New regulations mean that nutrition declarations will become mandatory, but artisan and independent producers may be about to fall foul of the law.
New Rules Change
The EU has launched the Food Information to Consumers Regulation, or FIR, which is due to come into effect on December 13 2016 – when the UK will still be part of the European Union.
This regulation requires nutrition declarations to be mandatory on the large majority of pre-packaged foods, but many manufacturers may find that their declarations are fraudulent.
These claims have been made by Mike Peters, who is the strategy consultant for Nutritional Information Solutions at the Institute of Food Research in Norwich. He suggests that the 40,000 artisan manufacturers in the UK may particularly be at risk of making illegal claims.
Major retailers are currently working with Trading Standards to ensure that suppliers are compliant with the regulations when they come into force, but this may not be enough – and some producers will perhaps be likely to change the information on purpose, making foods seem healthier than they really are, without the data to back it up.
This is a matter which should certainly worry those in Quality Assurance positions, who often have to check labels and ensure that everything in each batch of products matches up. New labels will need to be introduced, with new variables to be checked off.

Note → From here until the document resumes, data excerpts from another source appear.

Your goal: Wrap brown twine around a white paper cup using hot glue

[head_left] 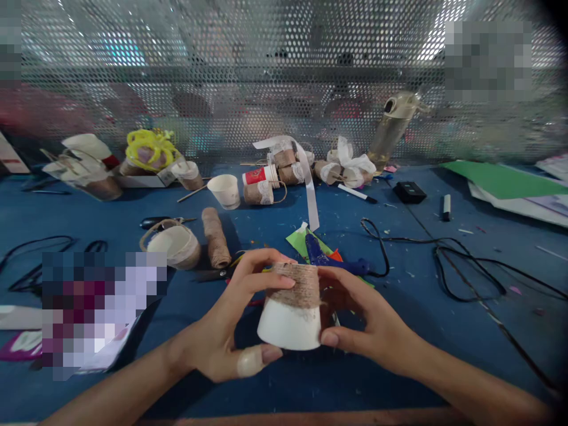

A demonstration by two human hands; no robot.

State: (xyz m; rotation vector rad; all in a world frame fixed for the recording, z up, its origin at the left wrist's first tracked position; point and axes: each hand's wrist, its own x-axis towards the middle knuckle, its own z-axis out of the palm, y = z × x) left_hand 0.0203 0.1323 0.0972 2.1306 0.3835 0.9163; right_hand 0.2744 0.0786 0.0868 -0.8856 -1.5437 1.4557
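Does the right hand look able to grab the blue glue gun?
Probably yes: the blue glue gun lies just beyond the right hand, and nothing seems to lie on it. But that hand is holding the twine-wrapped cup, so it would likely need to let go first.

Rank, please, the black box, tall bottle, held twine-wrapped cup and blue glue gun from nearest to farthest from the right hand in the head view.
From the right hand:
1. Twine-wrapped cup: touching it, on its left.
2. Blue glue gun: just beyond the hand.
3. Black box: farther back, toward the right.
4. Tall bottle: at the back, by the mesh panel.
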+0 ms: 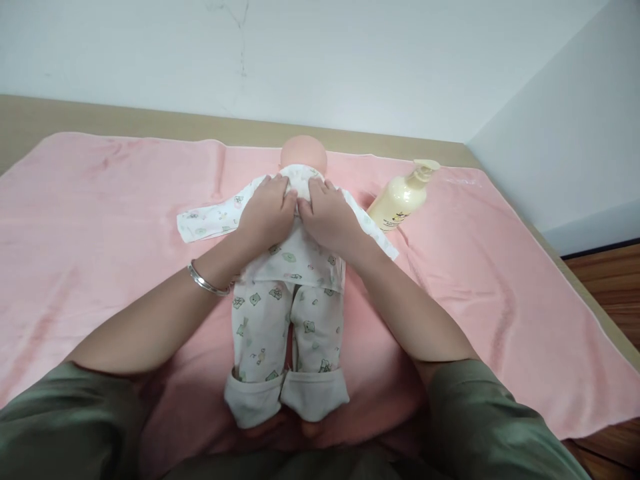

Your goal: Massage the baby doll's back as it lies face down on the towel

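Note:
A baby doll (303, 152) in a white patterned top (310, 257) and matching trousers (263, 333) lies on a pink blanket (450, 293), its head toward the wall and its face out of sight. My left hand (269, 210) rests flat on the left of the doll's upper body, fingers extended. On the right side, my right hand (327, 217) lies on the top in the same manner, the two thumbs close together. Neither hand grips anything. The trouser cuffs are folded up around the feet.
A pale yellow pump bottle (400, 200) leans at a tilt on the blanket, right of the doll, near its sleeve. Behind the blanket run a wooden table edge (175, 120) and a white wall. Brown wood shows at the far right.

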A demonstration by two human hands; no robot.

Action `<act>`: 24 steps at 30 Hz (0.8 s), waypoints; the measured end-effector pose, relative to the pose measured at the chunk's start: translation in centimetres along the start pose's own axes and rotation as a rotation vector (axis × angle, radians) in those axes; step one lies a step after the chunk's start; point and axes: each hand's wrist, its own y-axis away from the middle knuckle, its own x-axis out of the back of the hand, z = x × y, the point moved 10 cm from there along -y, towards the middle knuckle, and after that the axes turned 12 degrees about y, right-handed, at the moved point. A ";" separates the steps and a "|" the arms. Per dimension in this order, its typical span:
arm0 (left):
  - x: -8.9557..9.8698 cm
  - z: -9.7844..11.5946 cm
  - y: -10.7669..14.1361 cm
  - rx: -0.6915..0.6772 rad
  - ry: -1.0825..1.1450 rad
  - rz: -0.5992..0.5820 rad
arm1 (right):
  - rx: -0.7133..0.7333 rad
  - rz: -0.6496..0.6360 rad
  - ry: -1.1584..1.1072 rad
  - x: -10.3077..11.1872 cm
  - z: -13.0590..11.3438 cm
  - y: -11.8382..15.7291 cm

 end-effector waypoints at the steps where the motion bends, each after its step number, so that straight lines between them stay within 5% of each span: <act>1: 0.2 -0.5 -0.4 0.014 0.014 -0.002 | 0.006 0.019 0.034 0.4 -0.5 0.5; 5: 0.2 -0.8 -0.7 0.014 -0.004 -0.009 | 0.038 0.088 0.109 1.3 -1.2 1.2; 12: -1.1 2.4 2.1 -0.124 -0.109 0.001 | 0.019 0.015 -0.113 0.0 1.8 -2.1; 20: 0.3 -1.5 -0.9 0.070 0.063 -0.011 | -0.021 0.026 0.090 1.3 -0.4 0.9; 24: 0.4 -1.7 -1.0 0.040 0.008 0.024 | 0.008 0.039 0.097 1.2 -0.7 0.8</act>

“Fifty to 60% will comply by the end of 2017 among the artisan micro-community, with nearly full compliance by 2018,” says Peters. “But we are likely to see more enforcement around poor quality information and claims. Fraudulent front-of-pack is a critical area. We’re starting to see people doing a little bit of recipe reformulation on their software to make sure they can change front-of-pack labels. I think that’s something for the future that is going to need thinking about.”
He further went on to claim that many producers are copying what they see on the labels of rival products on supermarket shelves, or using cheap DIY software which may not be good quality.
Manufacturers are also cutting corners when adding nutritional information, and are perhaps not carrying out the full checks that they should be during food production and manufacture.
Peters says that the primary issue is going to be one of cost, with many independent manufacturers choosing to save money: “We are giving them this as a problem. Their other solution is they can get it calculated for about £25 or, alternatively, they could go for laboratory analysis for round about £150. So, if you are artisan with a product range of 10 products, that is going to cost you anything from free – if you wander into Tesco – or £10, with some very cheap software, or up to £1,500 if you are going to get a full laboratory analysis.”
Many producers may also believe that they do not have to comply with the regulations now that we have voted on a Brexit, but this is simply not the case: the rules become law because we are still part of the EU.
Once we do leave the EU, there is also no guarantee that we will cease to have the FIR as a legal requirement. Part of the process of Brexit will be the writing of current EU laws into British legal structure where it is deemed to be appropriate, so the FIR could simply remain in UK law after the Brexit process is completed.